7. Click **Section Break** to create a new section in your script.

   <Note>
     Your cursor must be at the end of the previous section. You might have to go to the Insert tab to find **Section Break**.
   </Note>

   1. Copy and paste the following command to format the dates into a Year/Month/Day format and store each field as a table variable. This helps you examine the data.

      ```matlab theme={null}
      [berWeatherTbl.year, berWeatherTbl.month, berWeatherTbl.day] = ymd(berWeatherTbl.DATE);
      ```

   2. Copy and paste the following command to limit the dataset to temperatures between January 2000 and December 2019, inclusive, by removing rows with data outside this range. This speeds data processing.

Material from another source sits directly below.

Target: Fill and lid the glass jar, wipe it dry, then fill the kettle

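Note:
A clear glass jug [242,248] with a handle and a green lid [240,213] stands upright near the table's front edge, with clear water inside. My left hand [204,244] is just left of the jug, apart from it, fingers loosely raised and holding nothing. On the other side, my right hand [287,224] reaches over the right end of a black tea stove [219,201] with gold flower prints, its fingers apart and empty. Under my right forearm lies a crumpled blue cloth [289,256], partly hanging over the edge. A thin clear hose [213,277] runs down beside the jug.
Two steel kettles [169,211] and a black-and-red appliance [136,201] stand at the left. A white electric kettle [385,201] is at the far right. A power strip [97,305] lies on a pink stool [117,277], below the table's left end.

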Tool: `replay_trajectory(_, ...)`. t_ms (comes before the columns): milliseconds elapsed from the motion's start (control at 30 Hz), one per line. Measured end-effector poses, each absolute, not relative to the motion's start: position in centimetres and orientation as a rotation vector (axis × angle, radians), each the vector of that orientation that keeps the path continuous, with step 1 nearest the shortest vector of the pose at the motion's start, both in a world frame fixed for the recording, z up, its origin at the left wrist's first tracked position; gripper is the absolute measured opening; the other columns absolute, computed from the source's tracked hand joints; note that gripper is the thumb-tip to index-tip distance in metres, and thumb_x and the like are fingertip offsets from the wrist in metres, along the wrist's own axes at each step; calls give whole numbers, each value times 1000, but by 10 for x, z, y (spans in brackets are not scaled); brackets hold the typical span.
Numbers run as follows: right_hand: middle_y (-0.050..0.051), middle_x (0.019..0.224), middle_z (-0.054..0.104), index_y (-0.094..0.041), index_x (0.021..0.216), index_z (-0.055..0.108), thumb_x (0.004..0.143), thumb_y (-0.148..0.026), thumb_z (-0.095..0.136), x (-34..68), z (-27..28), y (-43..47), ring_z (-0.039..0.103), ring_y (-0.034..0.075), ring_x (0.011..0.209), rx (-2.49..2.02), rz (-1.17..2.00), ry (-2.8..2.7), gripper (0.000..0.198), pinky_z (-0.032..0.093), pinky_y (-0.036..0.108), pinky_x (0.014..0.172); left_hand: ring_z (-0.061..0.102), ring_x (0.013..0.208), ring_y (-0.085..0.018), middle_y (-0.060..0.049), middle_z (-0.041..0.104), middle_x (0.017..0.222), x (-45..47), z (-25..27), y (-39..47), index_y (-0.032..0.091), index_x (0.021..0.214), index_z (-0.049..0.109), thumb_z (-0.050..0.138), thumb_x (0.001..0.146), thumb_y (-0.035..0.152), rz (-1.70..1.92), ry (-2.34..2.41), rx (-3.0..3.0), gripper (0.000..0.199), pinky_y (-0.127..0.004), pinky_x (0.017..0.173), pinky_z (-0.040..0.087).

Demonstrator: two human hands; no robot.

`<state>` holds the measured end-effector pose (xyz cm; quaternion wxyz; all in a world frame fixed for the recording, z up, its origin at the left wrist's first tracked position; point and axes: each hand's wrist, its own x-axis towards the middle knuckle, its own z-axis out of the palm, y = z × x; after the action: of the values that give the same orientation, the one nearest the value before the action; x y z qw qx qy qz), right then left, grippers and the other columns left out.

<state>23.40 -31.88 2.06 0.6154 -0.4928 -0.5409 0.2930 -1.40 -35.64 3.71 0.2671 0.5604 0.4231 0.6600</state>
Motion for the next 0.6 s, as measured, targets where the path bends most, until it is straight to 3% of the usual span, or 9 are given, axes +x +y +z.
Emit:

      ```matlab theme={null}
      berWeatherTbl = berWeatherTbl(berWeatherTbl.year > 1999 & berWeatherTbl.year < max(berWeatherTbl.year) , :);
      ```

   3. Copy and paste the following commands to divide all temperature data by 10 to get the temperatures in full Celsius degrees. You might have noticed that temperatures in the **TMAX** or **TMIN** columns look a bit odd. This is because NOAA uses a temperature format consisting of a tenth-of-a-degree in the Celsius scale.

      ```matlab theme={null}
      berWeatherTbl.TMAX = berWeatherTbl.TMAX/10;
      berWeatherTbl.TMIN = berWeatherTbl.TMIN/10;
      ```

   4. Copy and paste the following command to complete missing data with interpolated information.

      ```matlab theme={null}
      berWeatherTbl = fillmissing(berWeatherTbl, 'linear');
      ```

   5. Copy and paste the following `head()` function to preview the start of the table.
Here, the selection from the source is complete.